Although the sea between Ærø, Strynø and Langeland has no name on chart 170, it is known as Bredningen to the locals. To the south, Bredningen is bordered by the islets between Langeland and Ærø, and to the north by Rudkøbing Løb (Rudkøbing Channel) and Tåsinge Grunde (Tåsinge Shoals). The water depth in Bredningen reaches five to six metres – which is quite vast for the Archipelago – meaning that sailing does not pose any problems, whether it concerns ferries or keeled pleasure crafts. The ferry service between Rudkøbing and Marstal ceased to operate on January 20th 2013. After the last Ice Age and during the Stone Age, Bredningen was a fresh water lake surrounded by oak forests. The forest stood on the shallow areas, and the remains of it are still standing on the bottom of Bredningen.

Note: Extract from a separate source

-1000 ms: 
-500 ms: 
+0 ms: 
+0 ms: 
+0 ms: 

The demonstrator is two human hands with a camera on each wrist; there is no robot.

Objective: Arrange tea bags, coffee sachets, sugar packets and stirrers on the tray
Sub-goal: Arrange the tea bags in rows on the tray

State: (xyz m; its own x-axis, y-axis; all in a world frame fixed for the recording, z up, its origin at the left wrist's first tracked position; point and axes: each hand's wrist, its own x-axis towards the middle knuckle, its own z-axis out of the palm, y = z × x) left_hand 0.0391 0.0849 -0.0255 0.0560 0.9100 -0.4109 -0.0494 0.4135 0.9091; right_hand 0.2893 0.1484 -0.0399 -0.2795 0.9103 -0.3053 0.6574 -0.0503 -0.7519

The biggest harbour in the Bredningen Sea is Grevebroen (The Count’s Pier) on Strynø, a low moraine hill of around 500 hectares. The fertile island has been cultivated and inhabited ever since the Middle Ages. The islanders had to cross the sea to get anywhere; the neighbouring market towns of Rudkøbing and Marstal were particularly popular destinations. The island lacked a harbour for larger vessels to load and unload, and in 1867 the first pier was built. It was called Grevebroen, because the county of Langeland, to which the island belonged at the time, paid for the construction. In 1954, a ferry berth was added, meaning that the motor ships of Det Sydfyenske Dampskibsselskab (The South Fyn Steam Ship Company) were able to bring automobiles with them. In the 1990s, Grevebroen was in a state of decay, but the harbour was renovated and extended in 2008, enabling it to satisfy the demands of the ferry service and the visiting boats. A new ferry has been purchased, and new ferry berths were built in the summer of 2013.

In the summertime, Bredningen is filled with pleasure crafts – mostly, of course, in the peak season of July and August, and on some days, hundreds of boats can sail through. On days with calm sea, you may meet Denmark’s small whale: the porpoise. The porpoises typically swim in pods – small groups – and can be observed when they come up for air and their dorsal fins break the surface. In spring and autumn, brentgeese and eiders can be observed on the sea, whilst the cormorant can be observed all year round as it searches for food – if you’re lucky, you can sometimes catch them sitting on poles or rocks drying their wings.